The multicenter, randomized, double-blind, placebo-controlled clinical trial enrolled 508 people with early AD from 52 medical research centers or hospitals across 5 countries from 2018 to 2021. Participants were randomized to receive either once-daily oral capsules of placebo (n=170) or Anavex2-73 (n=338) for a period of 48 weeks. Co-primary outcomes included change in Alzheimer Disease Assessment Scale cognitive subscale (ADAS-Cog) and Activities of Daily Living for Mild Cognitive Impairment (ADCS-ADL), with secondary outcomes including Clinical Dementia Rating sum of boxes (CDR-SB) and Clinical Global Impressions Scale of Improvement (CGI-I).

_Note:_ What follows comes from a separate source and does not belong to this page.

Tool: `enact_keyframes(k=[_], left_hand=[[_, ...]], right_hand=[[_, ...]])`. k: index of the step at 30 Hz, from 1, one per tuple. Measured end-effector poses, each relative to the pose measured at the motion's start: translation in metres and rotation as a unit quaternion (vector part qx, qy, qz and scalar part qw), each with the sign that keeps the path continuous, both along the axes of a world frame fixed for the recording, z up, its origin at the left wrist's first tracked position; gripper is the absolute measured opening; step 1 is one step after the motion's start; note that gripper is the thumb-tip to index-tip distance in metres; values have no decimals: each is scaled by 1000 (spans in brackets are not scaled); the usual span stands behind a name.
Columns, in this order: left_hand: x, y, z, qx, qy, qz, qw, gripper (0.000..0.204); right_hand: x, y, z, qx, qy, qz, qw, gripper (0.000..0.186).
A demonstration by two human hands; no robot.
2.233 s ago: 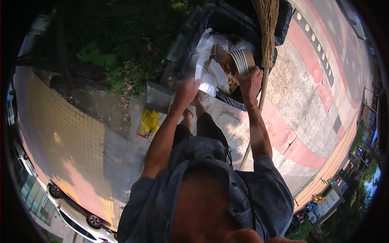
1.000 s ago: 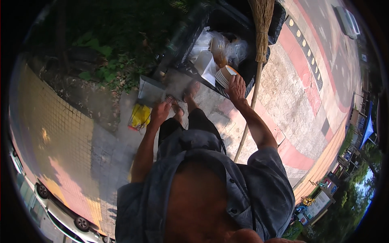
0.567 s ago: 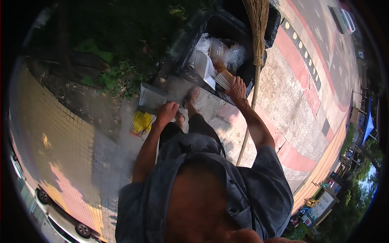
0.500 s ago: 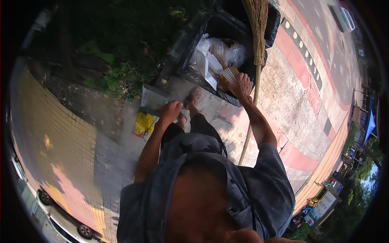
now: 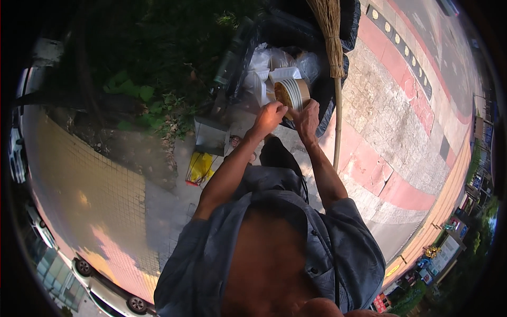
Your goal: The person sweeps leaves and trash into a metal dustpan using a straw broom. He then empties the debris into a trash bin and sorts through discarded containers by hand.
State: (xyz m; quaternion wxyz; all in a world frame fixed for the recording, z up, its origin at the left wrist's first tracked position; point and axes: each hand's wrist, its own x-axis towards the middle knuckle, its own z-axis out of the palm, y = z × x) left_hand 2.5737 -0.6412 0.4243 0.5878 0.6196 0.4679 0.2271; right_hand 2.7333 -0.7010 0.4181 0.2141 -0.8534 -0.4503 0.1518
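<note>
A stack of nested takeaway bowls (image 5: 297, 94), brown with white rims, is tilted on its side over the near part of the bin. My right hand (image 5: 307, 119) grips the stack from its right and lower side. At the bowls' lower left rim, my left hand (image 5: 270, 117) has its fingers closed on the edge. Food residue colours the inside of the front bowl. Behind the stack, the black-lined trash bin (image 5: 331, 108) holds white foam boxes (image 5: 285, 74) and clear plastic bags (image 5: 308, 65).
A straw broom (image 5: 331, 45) leans upright against the bin's right side, its handle reaching the pavement. Left of my feet stand a grey metal dustpan (image 5: 212, 138) and a yellow bag (image 5: 200, 167). Plants (image 5: 153, 103) border the bin on the left; parked cars line the far left.
My left hand has moved up and right from near the dustpan to the bowls. The right hand has tilted the stack, so its front opening shows. The view has shifted slightly.
</note>
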Motion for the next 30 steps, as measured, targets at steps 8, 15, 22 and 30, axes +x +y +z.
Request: enact_keyframes(k=[8,15,22,30], left_hand=[[41,17,-20,-74,-8,-7,997,32],[52,35,-39,-155,14,-28,987,26],[60,42,-42,-103,-7,-99,990,29],[56,40,-29,-144,88,-41,985,26]], right_hand=[[15,-3,-5,12,18,13,1000,73],[78,-3,-36,-13,348,125,929,67],[92,19,-52,2,248,158,956,52],[95,48,-52,-63,179,161,968,80]])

At 48 weeks, compared to those receiving placebo, participants receiving Anavex2-73 demonstrated improvements in all clinical endpoints as demonstrated by differences in least-squares mean (LSM) change:

• A LSM change difference in ADAS-Cog13 of -1.783 (95% CI, -3.314 to -.251; P=.0226)
• ADCS-ADL: 1.019 (95% CI, -.66 to 2.70; P=.234)
• CDR-SB: -.456 (95% CI, -.831 to -.080; P=.0175)
• CGI-I: -.285 (95% CI, -.474 to -.095; P=.0033)

A total of 56 participants (16.7%) who received Anavex2-73 and 17 participants (10.1%) who received placebo demonstrated ≥1 serious treatment-emergent adverse events (TEAEs). Mild-to-moderate dizziness was a common reported TEAE.